Restate the listing below word for word; no picture is to be carried over.

Start of RAW DATA

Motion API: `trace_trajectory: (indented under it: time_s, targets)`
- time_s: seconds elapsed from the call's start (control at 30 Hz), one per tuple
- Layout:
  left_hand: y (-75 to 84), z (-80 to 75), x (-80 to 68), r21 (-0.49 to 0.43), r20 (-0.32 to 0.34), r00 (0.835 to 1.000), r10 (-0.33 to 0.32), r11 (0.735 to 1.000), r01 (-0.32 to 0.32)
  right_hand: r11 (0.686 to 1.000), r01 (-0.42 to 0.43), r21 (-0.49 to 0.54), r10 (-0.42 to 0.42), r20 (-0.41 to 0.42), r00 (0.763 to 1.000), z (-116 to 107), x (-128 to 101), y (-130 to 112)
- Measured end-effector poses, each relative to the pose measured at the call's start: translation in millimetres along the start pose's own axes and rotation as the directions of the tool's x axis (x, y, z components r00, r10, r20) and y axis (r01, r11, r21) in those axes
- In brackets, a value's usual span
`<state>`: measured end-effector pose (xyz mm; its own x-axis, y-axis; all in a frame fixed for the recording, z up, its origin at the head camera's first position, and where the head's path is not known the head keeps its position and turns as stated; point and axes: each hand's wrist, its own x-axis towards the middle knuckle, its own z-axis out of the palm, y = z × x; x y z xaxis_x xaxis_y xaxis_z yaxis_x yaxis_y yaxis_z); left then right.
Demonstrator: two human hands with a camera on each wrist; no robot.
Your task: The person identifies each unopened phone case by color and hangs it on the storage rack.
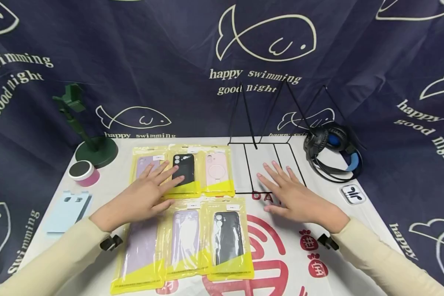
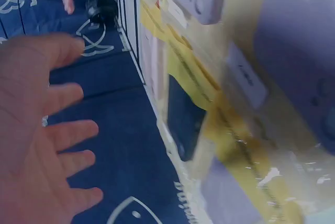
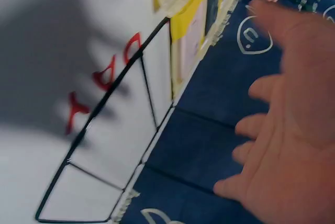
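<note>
Phone cases in clear-and-yellow plastic packets lie in two rows on the table. The back row has a purple case [image 1: 142, 162] partly behind my fingers, a black case [image 1: 188, 164] and a pink case [image 1: 216, 164]. In front are a long purple case [image 1: 142, 246], a lilac case [image 1: 185, 238] and another black case [image 1: 227, 236]. My left hand [image 1: 142, 201] is spread palm down over the left packets, raised above them in the left wrist view. My right hand [image 1: 299, 201], fingers spread and holding nothing, hovers by the front of a black wire rack [image 1: 252, 168].
At back left stands a dark green stand [image 1: 98, 150]. Near it are a pink jar with a black-topped lid [image 1: 84, 173] and a light blue phone holder [image 1: 66, 213]. Black headphones [image 1: 333, 152] lie at the right, with a small white case [image 1: 352, 194] in front of them.
</note>
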<state>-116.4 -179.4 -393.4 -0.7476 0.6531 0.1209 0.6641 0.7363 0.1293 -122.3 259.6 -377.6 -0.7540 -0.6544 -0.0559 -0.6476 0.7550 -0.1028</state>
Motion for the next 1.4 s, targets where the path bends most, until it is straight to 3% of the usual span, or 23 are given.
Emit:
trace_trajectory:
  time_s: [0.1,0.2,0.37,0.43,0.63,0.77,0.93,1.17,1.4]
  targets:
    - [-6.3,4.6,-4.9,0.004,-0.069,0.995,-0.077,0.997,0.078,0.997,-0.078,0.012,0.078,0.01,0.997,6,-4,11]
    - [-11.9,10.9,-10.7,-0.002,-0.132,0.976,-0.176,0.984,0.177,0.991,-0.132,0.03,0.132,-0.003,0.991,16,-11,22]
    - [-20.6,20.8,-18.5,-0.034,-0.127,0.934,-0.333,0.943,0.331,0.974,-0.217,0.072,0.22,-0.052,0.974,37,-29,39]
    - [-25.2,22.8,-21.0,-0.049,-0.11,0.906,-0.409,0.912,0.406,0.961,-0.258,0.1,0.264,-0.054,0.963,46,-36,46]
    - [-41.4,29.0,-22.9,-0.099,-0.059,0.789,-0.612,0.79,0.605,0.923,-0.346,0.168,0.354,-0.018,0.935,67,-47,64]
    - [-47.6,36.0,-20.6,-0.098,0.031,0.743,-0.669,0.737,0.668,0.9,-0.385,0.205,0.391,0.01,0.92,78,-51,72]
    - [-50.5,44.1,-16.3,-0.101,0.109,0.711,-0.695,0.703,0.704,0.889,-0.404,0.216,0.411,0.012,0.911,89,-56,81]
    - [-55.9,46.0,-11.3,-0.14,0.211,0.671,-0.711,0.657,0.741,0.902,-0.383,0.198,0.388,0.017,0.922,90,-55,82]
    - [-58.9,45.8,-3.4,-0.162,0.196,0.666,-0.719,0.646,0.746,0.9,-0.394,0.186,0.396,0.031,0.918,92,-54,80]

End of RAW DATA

RESULT OF THE EXERCISE:
Motion API: `trace_trajectory: (indented under it: time_s, targets)`
- time_s: seconds elapsed from the call's start (control at 30 Hz), one per tuple
- Layout:
  left_hand: y (-75 to 84), z (-80 to 75), x (-80 to 68), r21 (-0.49 to 0.43), r20 (-0.32 to 0.34), r00 (0.835 to 1.000), r10 (-0.33 to 0.32), r11 (0.735 to 1.000), r01 (-0.32 to 0.32)
  right_hand: r11 (0.686 to 1.000), r01 (-0.42 to 0.43), r21 (-0.49 to 0.54), r10 (-0.42 to 0.42), r20 (-0.41 to 0.42), r00 (0.763 to 1.000), z (-116 to 107), x (-128 to 101), y (-130 to 112)
- Measured end-effector poses, each relative to the pose measured at the call's start: translation in millimetres along the start pose's own axes and rotation as the directions of the tool's x axis (x, y, z components r00, r10, r20) and y axis (r01, r11, r21) in those axes
- In brackets, a value's usual span
`<state>`: measured end-effector pose (xyz mm; its own x-axis, y-axis; all in a frame fixed for the recording, z up, its origin at the head camera's first position, and where the head's path is not known the head keeps its position and turns as stated; point and axes: each hand's wrist, its own x-axis towards the middle knuckle, its own z-axis out of the palm, y = z × x; x y z xaxis_x xaxis_y xaxis_z yaxis_x yaxis_y yaxis_z); left then right.
Demonstrator: two human hands with a camera on each wrist; no robot.
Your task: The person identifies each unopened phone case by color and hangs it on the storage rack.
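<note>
Phone cases in clear-and-yellow plastic packets lie in two rows on the table. The back row has a purple case [image 1: 142, 162] partly behind my fingers, a black case [image 1: 188, 164] and a pink case [image 1: 216, 164]. In front are a long purple case [image 1: 142, 246], a lilac case [image 1: 185, 238] and another black case [image 1: 227, 236]. My left hand [image 1: 142, 201] is spread palm down over the left packets, raised above them in the left wrist view. My right hand [image 1: 299, 201], fingers spread and holding nothing, hovers by the front of a black wire rack [image 1: 252, 168].
At back left stands a dark green stand [image 1: 98, 150]. Near it are a pink jar with a black-topped lid [image 1: 84, 173] and a light blue phone holder [image 1: 66, 213]. Black headphones [image 1: 333, 152] lie at the right, with a small white case [image 1: 352, 194] in front of them.
</note>
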<state>-116.4 -179.4 -393.4 -0.7476 0.6531 0.1209 0.6641 0.7363 0.1293 -122.3 259.6 -377.6 -0.7540 -0.6544 -0.0559 -0.6476 0.7550 -0.1028</state>
Motion for the next 1.4 s, targets where the path bends most, until it is straight to 3% of the usual span, or 23 are given.
Emit:
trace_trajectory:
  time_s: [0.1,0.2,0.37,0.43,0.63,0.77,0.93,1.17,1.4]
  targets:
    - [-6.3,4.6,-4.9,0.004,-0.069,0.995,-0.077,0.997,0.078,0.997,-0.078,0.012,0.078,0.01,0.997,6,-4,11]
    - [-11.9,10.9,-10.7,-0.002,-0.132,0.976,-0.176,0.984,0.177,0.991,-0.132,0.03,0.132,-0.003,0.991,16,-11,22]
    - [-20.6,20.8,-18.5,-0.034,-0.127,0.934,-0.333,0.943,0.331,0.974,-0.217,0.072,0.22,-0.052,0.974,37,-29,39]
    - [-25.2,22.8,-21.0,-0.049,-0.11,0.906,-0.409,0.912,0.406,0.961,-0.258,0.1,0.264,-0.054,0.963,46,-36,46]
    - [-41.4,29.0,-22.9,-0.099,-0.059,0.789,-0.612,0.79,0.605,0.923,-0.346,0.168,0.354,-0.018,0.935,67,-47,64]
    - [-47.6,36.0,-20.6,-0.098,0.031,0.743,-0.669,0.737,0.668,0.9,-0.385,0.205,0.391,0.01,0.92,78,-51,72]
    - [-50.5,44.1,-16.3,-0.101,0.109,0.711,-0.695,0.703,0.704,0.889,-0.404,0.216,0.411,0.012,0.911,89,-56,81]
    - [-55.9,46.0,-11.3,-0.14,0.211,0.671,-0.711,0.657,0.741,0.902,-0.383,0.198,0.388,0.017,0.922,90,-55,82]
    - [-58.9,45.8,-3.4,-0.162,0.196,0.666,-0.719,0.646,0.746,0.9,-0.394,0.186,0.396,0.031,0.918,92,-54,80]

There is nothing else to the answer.